Въ-самомъ-дѣлѣ, какая роль для Петра Алексѣевича, помѣщика, доселѣ уважаемаго цѣлою губерніею, кандидата въ губернскіе предводители!

Послѣ глубоко-оскорбленнаго самолюбія, сказалось и сердце Петра Алексѣевича. Вѣдь онъ въ-самомъ-дѣлѣ любилъ Софью Павловну. Онъ иногда любовался ею, какъ любуется отецъ своимъ дѣтищемъ, рядилъ ее, утѣшалъ. Онъ думалъ: "На старости, когда отдамъ замужъ Анюту, дѣтей отправлю въ службу и останусь одинъ, она успокоитъ меня, не оставитъ меня, если буду боленъ; умру -- она закроетъ глаза". Жалѣлъ ли онъ когда-нибудь чего для нея? оскорбилъ ли чѣмъ? "Виноватъ я противъ нея" продолжалъ Петръ Алексѣевичъ, совершенно растроганный: "правда: тамъ кое-какія шалости... но мужчинѣ извинительно, да она и не знаетъ. За что же, Боже мой, послано мнѣ такое наказаніе, чтобъ жена отдала меня на посмѣшище цѣлой губерніи?.." И Петръ Алексѣевичъ плакалъ, такъ-что жалко было смотрѣть на старика.

-- А Татьяна Васильевна? что будетъ говорить она? сказалъ онъ наконецъ.-- Но нѣтъ, вскричалъ онъ громко, вскочивъ съ мѣста: -- этого не будетъ. Хоть и придворный, но у меня не прогнѣвайся: посмотримъ еще, чья возьметъ...

И Петръ Алексѣевичъ поспѣшно велитъ закладывать коляску, объявляетъ гостямъ, что нетерпящее отлагательства дѣло требуетъ его присутствія въ Сергіевскомъ, обѣщаетъ возвратиться на другой день какъ-можно-ранѣе и проситъ гостей между-тѣмъ хозяйничать у него какъ дома.
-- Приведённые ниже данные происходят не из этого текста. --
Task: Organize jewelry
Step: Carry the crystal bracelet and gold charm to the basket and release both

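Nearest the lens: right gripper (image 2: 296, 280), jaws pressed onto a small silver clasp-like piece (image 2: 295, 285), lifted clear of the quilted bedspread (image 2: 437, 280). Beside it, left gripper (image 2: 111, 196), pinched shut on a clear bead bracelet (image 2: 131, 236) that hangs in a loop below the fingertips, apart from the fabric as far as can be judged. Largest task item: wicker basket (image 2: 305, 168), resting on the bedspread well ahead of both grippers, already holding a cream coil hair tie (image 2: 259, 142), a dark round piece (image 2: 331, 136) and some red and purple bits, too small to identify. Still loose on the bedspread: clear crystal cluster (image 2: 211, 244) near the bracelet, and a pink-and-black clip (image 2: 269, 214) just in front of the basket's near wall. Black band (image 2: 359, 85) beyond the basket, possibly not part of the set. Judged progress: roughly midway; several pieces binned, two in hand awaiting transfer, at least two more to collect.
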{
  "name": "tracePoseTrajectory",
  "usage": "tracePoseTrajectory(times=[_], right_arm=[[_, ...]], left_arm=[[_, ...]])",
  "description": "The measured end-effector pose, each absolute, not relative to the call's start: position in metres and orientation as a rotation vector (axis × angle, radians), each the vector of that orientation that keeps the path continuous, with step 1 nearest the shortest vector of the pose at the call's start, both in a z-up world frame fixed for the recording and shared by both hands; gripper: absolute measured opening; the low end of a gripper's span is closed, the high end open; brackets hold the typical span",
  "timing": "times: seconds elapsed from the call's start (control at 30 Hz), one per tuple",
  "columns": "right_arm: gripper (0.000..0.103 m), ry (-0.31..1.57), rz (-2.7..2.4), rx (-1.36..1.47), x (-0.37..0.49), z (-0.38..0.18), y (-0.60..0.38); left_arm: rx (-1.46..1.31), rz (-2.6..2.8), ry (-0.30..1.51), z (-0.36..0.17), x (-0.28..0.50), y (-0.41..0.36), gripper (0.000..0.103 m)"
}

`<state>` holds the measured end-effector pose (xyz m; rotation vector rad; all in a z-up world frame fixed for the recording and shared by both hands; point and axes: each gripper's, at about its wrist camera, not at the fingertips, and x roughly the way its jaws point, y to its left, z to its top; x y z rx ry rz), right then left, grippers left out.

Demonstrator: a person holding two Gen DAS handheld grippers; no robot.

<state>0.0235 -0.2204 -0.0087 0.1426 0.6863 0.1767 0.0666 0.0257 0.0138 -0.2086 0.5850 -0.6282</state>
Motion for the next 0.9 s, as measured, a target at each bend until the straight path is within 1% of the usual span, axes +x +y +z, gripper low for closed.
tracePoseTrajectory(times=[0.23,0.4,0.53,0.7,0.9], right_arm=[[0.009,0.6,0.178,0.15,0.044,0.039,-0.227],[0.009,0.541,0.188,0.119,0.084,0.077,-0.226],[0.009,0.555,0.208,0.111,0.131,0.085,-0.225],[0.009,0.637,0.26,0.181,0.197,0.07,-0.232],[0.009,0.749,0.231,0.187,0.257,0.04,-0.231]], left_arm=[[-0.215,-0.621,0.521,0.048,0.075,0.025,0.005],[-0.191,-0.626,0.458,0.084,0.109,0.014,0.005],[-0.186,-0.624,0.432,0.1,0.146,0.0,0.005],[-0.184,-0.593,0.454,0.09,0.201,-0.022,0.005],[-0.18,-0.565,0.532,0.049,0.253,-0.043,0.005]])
Онъ сѣлъ въ коляску и отдалъ приказаніе ѣхать какъ-можно-скорѣе. Понеслись. Богъ-знаетъ какія мысли тѣснились въ головѣ Петра Алексѣевича; слова Вѣры Дмитріевны: "двѣнадцать часовъ, въ саду..." какъ фантасмагорическая точка росли въ его воображеніи, увеличивались и принимали страшныя формы. Петръ Алексѣевичъ не замѣчалъ дороги; по-временамъ кричалъ кучеру: "пошелъ скорѣе!" и опять углублялся въ свои тяжелыя думы. Иногда ему казалось, будто кучеръ оглядывается на него, что люди шепчутся между собою и, вѣроятно, о причинахъ этой странной поѣздки. "Они знаютъ" думалъ несчастный помѣщикъ, и кровь горячею струею била ему въ голову. Но вотъ они у сада. Петръ Алексѣевичъ не замѣтилъ, что нѣсколько-далѣе, за рощею, стоялъ тарантасъ; не слыхалъ, какъ люди, толкнувъ другъ друга локтемъ, шепнули: "ладошинскій!" Онъ приказалъ остановиться у калитки, которая вела изъ сада на дорогу, вышелъ и, не сказавъ ни слова, пошелъ въ садъ. Кучеръ посмотрѣлъ на него съ удивленіемъ, раскачнулся на козлахъ, лѣниво осмотрѣлся кругомъ и, наклонясь къ человѣку, запиравшему дверцу, сказалъ: "Не знаю, здѣсь что ли стоять, или домой?"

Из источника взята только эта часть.